Schuette could not be reached for comment.
Weaponizing the resources of the state attorney general’s office is “consistent with the pattern we’re increasingly seeing in multiple states,” Rabe said. For example, Republican attorneys general successfully fought the Obama-era Clean Power Plan through lawsuits and Democratic lawmakers in California added millions of dollars to the attorney general’s budget for suing the Trump administration.
Rabe added that Nessel’s comfortability with Twitter tiffs is also not surprising: “The attorney general is out front on a lot of issues, is visible … It’s part of the modern era of attorney general.”
Attorneys general find their voice
The era of activist attorneys generals is considered to have taken hold in the late 1990s, when nearly every state AG banded together to win a multi-billion-dollar lawsuit against the country’s major tobacco companies.
That suit, Nolette said, was the “big bang” of contemporary attorney general activism.
“Ever since that time, it has seemed as if every year they’re trying newer and newer strategies to get involved in national politics,” Nolette said.
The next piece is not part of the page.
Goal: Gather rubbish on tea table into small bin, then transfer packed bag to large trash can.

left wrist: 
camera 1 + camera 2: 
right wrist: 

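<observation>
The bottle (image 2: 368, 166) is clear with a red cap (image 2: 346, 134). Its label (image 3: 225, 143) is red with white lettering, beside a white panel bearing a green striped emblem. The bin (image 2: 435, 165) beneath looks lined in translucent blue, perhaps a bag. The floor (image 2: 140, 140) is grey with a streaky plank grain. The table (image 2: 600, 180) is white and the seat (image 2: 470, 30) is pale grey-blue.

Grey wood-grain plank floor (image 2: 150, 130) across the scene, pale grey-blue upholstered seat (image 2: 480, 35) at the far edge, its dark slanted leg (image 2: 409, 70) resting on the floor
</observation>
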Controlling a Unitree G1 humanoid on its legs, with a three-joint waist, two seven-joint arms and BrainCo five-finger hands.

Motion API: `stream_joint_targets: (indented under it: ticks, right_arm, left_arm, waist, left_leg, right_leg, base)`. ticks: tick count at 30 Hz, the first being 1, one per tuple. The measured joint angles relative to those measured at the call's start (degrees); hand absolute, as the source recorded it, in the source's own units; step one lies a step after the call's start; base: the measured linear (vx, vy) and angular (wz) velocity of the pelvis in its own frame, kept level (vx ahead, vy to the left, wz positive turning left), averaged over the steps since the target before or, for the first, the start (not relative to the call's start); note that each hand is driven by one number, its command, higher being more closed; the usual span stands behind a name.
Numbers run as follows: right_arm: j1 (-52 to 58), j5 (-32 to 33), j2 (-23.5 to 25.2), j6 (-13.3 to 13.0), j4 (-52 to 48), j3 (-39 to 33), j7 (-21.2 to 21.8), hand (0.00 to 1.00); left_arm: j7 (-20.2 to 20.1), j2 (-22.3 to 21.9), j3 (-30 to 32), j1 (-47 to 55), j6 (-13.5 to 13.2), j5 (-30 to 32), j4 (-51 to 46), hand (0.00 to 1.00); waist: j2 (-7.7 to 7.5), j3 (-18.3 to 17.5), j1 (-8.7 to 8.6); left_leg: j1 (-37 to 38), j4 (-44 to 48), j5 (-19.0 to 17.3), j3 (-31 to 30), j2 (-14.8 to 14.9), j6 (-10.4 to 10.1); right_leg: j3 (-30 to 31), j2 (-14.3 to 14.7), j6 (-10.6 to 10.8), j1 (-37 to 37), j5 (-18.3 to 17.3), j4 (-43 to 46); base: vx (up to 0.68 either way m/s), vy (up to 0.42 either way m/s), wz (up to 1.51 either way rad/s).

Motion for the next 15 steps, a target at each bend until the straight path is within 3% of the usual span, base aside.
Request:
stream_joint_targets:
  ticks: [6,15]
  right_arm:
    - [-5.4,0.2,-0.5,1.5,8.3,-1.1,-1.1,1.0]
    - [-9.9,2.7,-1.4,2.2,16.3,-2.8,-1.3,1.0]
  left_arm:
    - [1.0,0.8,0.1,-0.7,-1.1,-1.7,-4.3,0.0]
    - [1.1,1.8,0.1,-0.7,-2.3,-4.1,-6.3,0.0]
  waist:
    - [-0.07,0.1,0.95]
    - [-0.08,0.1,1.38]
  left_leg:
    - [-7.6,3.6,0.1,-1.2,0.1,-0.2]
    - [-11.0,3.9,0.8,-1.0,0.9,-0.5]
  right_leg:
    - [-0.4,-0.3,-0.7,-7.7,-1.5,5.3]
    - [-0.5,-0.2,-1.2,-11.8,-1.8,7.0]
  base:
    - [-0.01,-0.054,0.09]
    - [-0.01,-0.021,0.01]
In the early 2000s, the number of suits brought against the federal government by state attorneys general began rising. Bipartisan suits were swapped for partisan ones brought by coalitions of attorneys general from the same party. Now, it’s more commonplace than ever — state attorneys general have brought more suits against the Trump administration in his first two years in office than they did for all eight years of the Obama presidency.
Attorneys general’s suits were once limited to mostly environmental or consumer issues, Nolette said. Indeed, Frank Kelley, the nation’s longest-serving state attorney general before retiring in 1999, built his legacy on a keen devotion to guarding consumer rights. Today, state attorneys general are as likely to dive into every area of policy in their roles as “lawyers for the people.”
While the attorney general’s role is to represent the state in legal matters, the law is flexible enough that it’s up to individual attorneys general to decide how they see the office, Nolette said. “You can really define your role in the way you think is appropriate.”
As Nessel wrapped up her speech before the audience of Planned Parenthood devotées Tuesday, she reflected on the suits she’s joined in just over three months and pledged to keep pushing for abortion rights — even, she said mournfully, if Roe v Wade is overturned.
The fight, she said, must reach other branches of government: Ideal policy will come from electing Democrats to the state House and Senate, U.S. Senate, presidency and through those victories, the U.S. Supreme Court.
“This could not be a more important and serious time in the history of our nation and the history of our state,” Nessel said. “Let’s resist. Let’s continue to fight back together.”